__INFORMATION SUPPLIED__:

------------------------------------------------

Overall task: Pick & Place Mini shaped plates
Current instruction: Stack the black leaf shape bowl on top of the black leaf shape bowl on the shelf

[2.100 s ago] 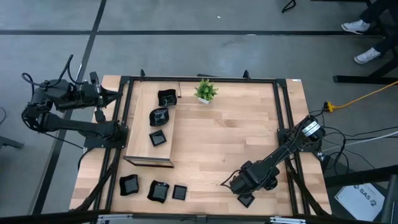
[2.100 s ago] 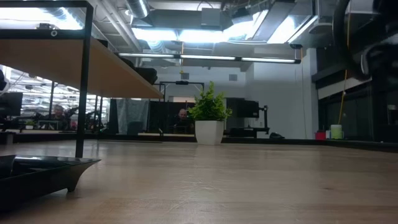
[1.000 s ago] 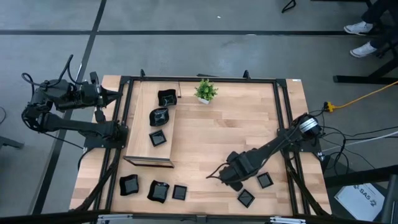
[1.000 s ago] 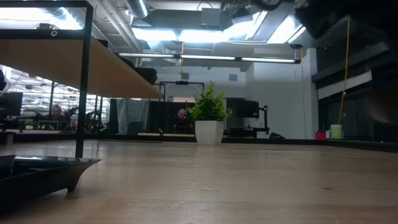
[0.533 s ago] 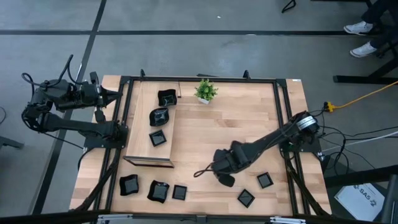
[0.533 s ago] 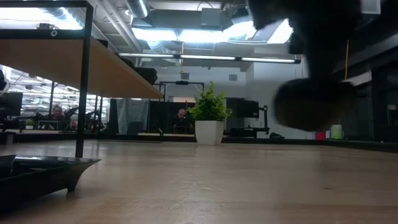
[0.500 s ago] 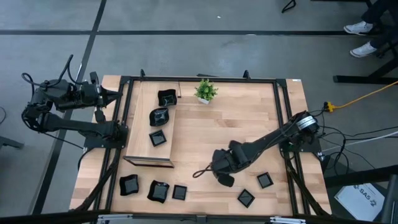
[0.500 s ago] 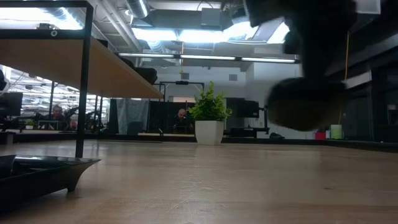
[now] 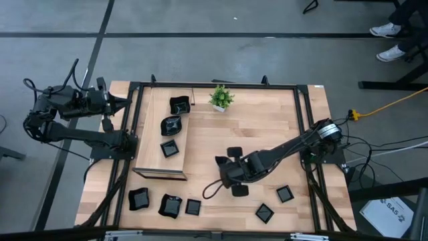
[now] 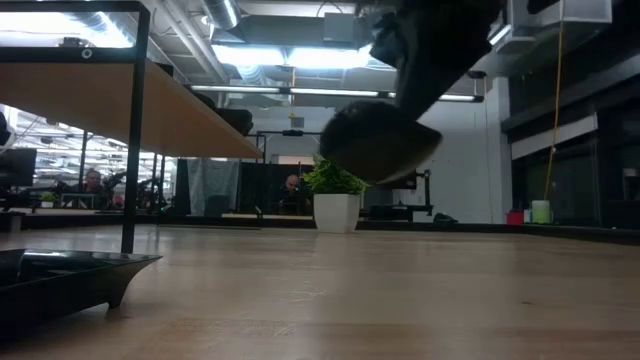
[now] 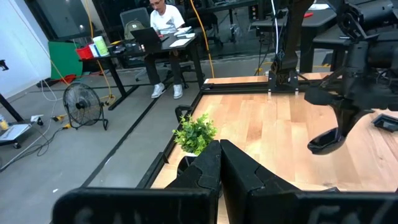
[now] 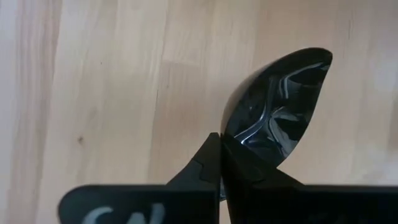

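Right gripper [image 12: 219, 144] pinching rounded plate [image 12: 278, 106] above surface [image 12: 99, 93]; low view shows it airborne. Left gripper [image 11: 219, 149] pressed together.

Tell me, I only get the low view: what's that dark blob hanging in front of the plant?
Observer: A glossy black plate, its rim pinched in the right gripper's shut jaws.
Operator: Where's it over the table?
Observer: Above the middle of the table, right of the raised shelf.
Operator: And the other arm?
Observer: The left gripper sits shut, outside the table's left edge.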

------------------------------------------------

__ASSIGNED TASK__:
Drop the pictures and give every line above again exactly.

__RESPONSE AREA__:
Overall task: Pick & Place Mini shaped plates
Current instruction: Stack the black leaf shape bowl on top of the black leaf shape bowl on the shelf

[2.100 s ago] 
[2.100 s ago] 
[1.000 s ago] 
[1.000 s ago] 
[0.533 s ago] 
[0.533 s ago] 
[0.500 s ago] 
[0.500 s ago] 
[now] 
[now] 
[now] 
[now] 

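Right gripper [image 12: 219, 144] pinching rounded plate [image 12: 278, 106] above surface [image 12: 99, 93]; low view shows it airborne. Left gripper [image 11: 219, 149] pressed together.

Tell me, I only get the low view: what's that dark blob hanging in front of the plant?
Observer: A glossy black plate, its rim pinched in the right gripper's shut jaws.
Operator: Where's it over the table?
Observer: Above the middle of the table, right of the raised shelf.
Operator: And the other arm?
Observer: The left gripper sits shut, outside the table's left edge.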

There is no more to this output.